AAAARRRRRGH!! Metadata herding remains the most frustrating aspect of genomic metaanalyses. Here are some lessons learned from several large ongoing natural variation genomics (meta)analyses I am involved in.

(NB: for now this post is formatted as dot-points as I originally gave this as a talk)

Oh my, the metadata

"… the missing heritability might then in fact be in the metadata." N. Warthmann

  • The main hurdle to data reuse
  • Metadata always a pain
  • No standardisation or enforcement
  • Often an afterthought

Metadata: in a perfect universe

  • Consistent: names, formats
  • Unique: no accidental duplicates
  • Machine readable: excel, csv, NOT PDF
  • Validated: check the above (more later)
  • Computers are idiots: make it easy for them!

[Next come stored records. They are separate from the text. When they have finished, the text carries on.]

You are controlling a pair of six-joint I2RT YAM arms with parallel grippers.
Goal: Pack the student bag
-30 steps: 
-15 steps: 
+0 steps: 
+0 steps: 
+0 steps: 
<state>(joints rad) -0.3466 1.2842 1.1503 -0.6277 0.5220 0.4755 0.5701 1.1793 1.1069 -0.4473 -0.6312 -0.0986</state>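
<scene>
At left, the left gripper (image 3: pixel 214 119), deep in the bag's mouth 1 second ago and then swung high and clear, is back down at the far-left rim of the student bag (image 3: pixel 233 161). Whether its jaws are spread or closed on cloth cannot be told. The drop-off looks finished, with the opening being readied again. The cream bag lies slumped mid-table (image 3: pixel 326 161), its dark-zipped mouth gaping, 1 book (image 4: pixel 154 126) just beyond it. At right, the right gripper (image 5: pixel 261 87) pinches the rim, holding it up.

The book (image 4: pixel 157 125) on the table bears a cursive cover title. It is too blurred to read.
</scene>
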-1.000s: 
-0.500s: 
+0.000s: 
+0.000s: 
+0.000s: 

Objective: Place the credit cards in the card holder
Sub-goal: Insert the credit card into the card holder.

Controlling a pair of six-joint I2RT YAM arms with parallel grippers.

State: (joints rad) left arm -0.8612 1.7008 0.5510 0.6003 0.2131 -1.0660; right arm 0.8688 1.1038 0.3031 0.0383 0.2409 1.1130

Some concise guidelines for healthy metadata

Do this: Not this:
Metadata in a tidy CSV/XLSX Metadata as a Word table in PDF
One individual, one row Grouped entries, hanging rows, etc.
Use native spelling (Tü) Inconsistent Anglicisation (Tu/Tue/Tü)
Names like PA1003, for Pathodopsis Arabaidopsis num. 1003 Names like 1003
Names without exotic punctuation Names like 321-(1)%2
Names excel won’t think are dates/numbers Names like Mar-1, 13E12
Keep dates as text, in ISO8601 Diverse date formats, or excel date datatype (days since XXX)
Keep track of values not parsed/coerced to NA Blindly trust as.numeric() or friends
Use decimal degrees with sign for S/W Use DMS notation for lat/long (37°23"13.72’W)
Use consistent GPS datum (WGS84) Trust your GPS is set right
Record everything in a column, use conditional formatting to colour Encode values only as colour
Trim extra spaces from strings Values like " Arabidopsis thaliana"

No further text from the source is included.